David Blatt, apparently, never stood a chance with the Cleveland Cavaliers.
Not if the words of Miami Heat minority owner Raanan Katz are true.
During an interview on ONE.co.il’s 102FM, an Israeli sports talk radio station, Katz alleged that LeBron tried to have Heat coach Erik Spoelstra fired, and then returned to Cleveland when it became clear team president Pat Riley wouldn’t oblige his request/demand/whatever the hell this is.
Here’s David Pick reporting for Bleacher Report:
On why James left Miami for Cleveland:
“With the Miami Heat, LeBron James — before and after his four seasons when his contract was up with the team—made it clear that he wanted to dump head coach Erik Spoelstra. At one point, [Heat President] Pat Riley called LeBron into his office said that no one will tell him how to run the organization. Riley told James that Spoelstra is his guy, and that firing Spoelstra is out of the question. That was the main reason LeBron returned to Cleveland.”

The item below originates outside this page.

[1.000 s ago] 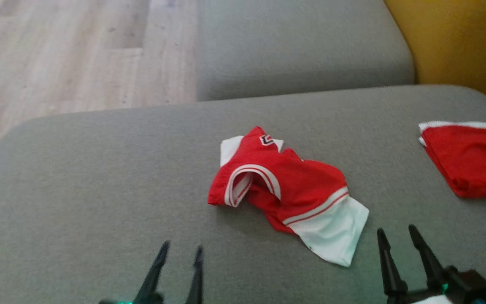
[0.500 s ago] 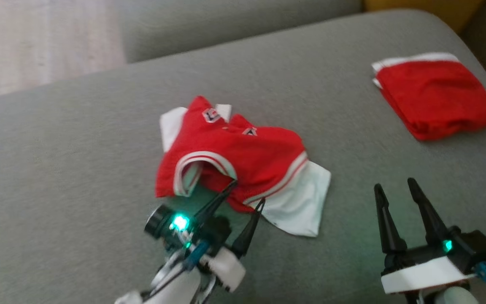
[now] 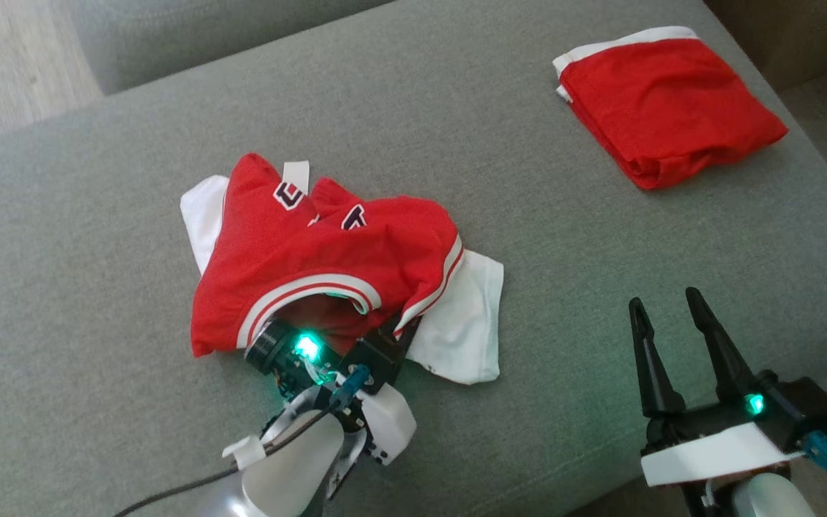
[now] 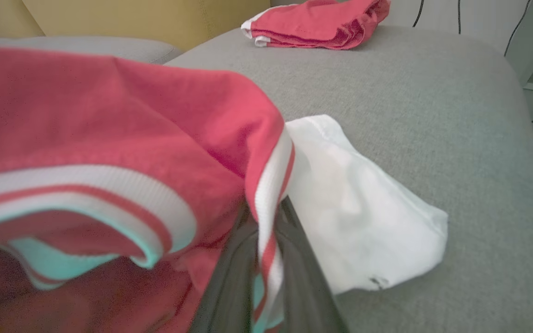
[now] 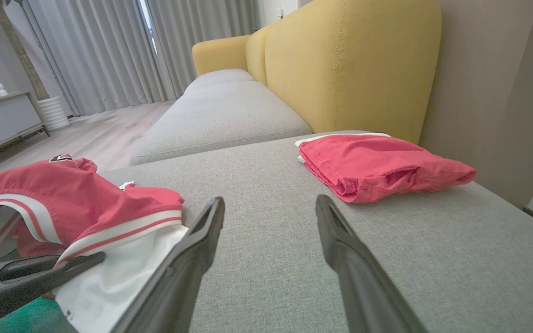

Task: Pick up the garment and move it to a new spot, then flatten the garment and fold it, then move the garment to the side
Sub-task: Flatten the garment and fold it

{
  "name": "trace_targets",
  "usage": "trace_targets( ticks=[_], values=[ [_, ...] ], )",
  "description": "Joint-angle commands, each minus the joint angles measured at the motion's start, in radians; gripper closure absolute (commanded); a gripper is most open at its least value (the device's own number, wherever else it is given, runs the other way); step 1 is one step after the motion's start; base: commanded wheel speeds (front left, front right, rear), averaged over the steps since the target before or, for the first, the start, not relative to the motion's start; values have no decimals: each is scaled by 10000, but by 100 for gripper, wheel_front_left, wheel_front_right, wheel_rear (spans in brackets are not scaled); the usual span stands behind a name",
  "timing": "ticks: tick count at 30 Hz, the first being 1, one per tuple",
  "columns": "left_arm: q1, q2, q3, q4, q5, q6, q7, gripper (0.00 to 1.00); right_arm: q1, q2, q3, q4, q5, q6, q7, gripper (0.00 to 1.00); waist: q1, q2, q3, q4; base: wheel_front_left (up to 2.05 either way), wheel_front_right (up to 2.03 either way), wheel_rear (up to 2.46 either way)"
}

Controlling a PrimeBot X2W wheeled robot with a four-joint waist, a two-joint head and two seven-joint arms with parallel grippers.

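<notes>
Looking down from the head camera, you see the garment [image 3: 327,266], a red jersey with white panels and striped trim, lying crumpled near the middle of the grey sofa cushion [image 3: 97,215]. Your left gripper [image 4: 265,231] reaches in from the near side, with its tips tucked under the garment's near edge. In the left wrist view its two dark fingers [image 4: 229,286] stand close together with the red-and-white striped hem pinched between them, so this gripper is clamped on the garment. The red part bunches up across the left of that view. A white panel lies on the cushion just to the right of the fingers.

Your right gripper [image 3: 661,296] hovers over the near right part of the cushion, well apart from the garment. Its fingers are spread wide with nothing between them.

A folded red cloth [image 3: 665,108] sits near the far right corner of the same cushion, well apart from the garment. In the right wrist view a yellow backrest [image 5: 350,60] rises behind it. A pale wooden floor [image 3: 4,57] lies beyond the cushion's far left.
</notes>
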Motion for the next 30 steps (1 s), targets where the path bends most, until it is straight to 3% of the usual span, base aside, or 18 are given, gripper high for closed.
trace_targets(
  ticks=[1, 10, 13, 20, 24, 30],
  values=[
    [-473, -12, 138, -226, -74, 46, -154, 100, -187, -89, 169, -248, 15, -9, -38, 0, -2, 0, -107, -23, 0, 0, 0],
    [-2199, -12, -599, -1805, -1057, -714, 23, 100, 164, 58, 132, -136, -48, -9, -38, 0, -2, 0, -1074, 202, 0, 0, 0],
    [-3389, 3, -288, -2093, -1258, -966, 254, 100, 322, 89, 137, -87, -89, -9, -38, 0, -2, 0, -1496, 326, 0, 0, 0],
    [-5185, 872, 1139, -2464, -1948, -1064, 519, 100, 608, 140, -3, -124, -159, -9, -38, 0, -2, 0, -2066, 666, 0, 0, 0],
    [-4162, 1605, 1682, -2600, -2631, -842, 1054, 100, 759, 221, -146, -165, -177, -9, -38, 0, -2, 0, -2094, 1054, 0, 0, 0],
    [-365, 2284, 1774, -2853, -3878, -531, 1647, 100, 836, 308, -227, -202, -189, -9, -38, 0, -2, 0, -1847, 1642, 0, 0, 0]
  ],
)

This should be taken with a grain, if not a metric ton, of salt. Katz is embedded with the Heat. He makes clear through his discussion on the radio show that LeBron “screwed” Miami. Katz, per Pick, also used to be a “shareholder of Maccabi Tel Aviv” and is clearly fiercely loyal to Blatt.
Still, this sort of corroborates what went down in Cleveland. The feeling was always that LeBron and his people weren’t happy with Blatt and wished to install their own figurehead—someone James would respect, or someone for whom he at least wanted to play.
It’s also common knowledge that LeBron James wanted a former player in charge, which is why Tyronn Lue makes so much sense.
There’s a lot to really take in here, but if this is true, if LeBron honest-to-God left Miami because he couldn’t have a championship-winning head coach fired, the optics are bad. Really bad. It paints LeBron as unnecessarily power hungry, even if the Blatt dismissal was totally justifiable in a vacuum.
Of course, all of this could also prove false, in which case LeBron is really a victim of rampant conjecture. There’s also this to consider from the Miami Herald‘s Ethan Skolnick:
He's a "co-owner" like I'm a co-owner of McDonald's because I have 100 shares. https://t.co/TLAKSqSIib
— Ethan J. Skolnick (@EthanJSkolnick) January 27, 2016
In all likelihood, the truth lies somewhere between the two extremes.
As for what that means in Cleveland, for a Cavs team deeply tethered to LeBron’s will, only time can tell.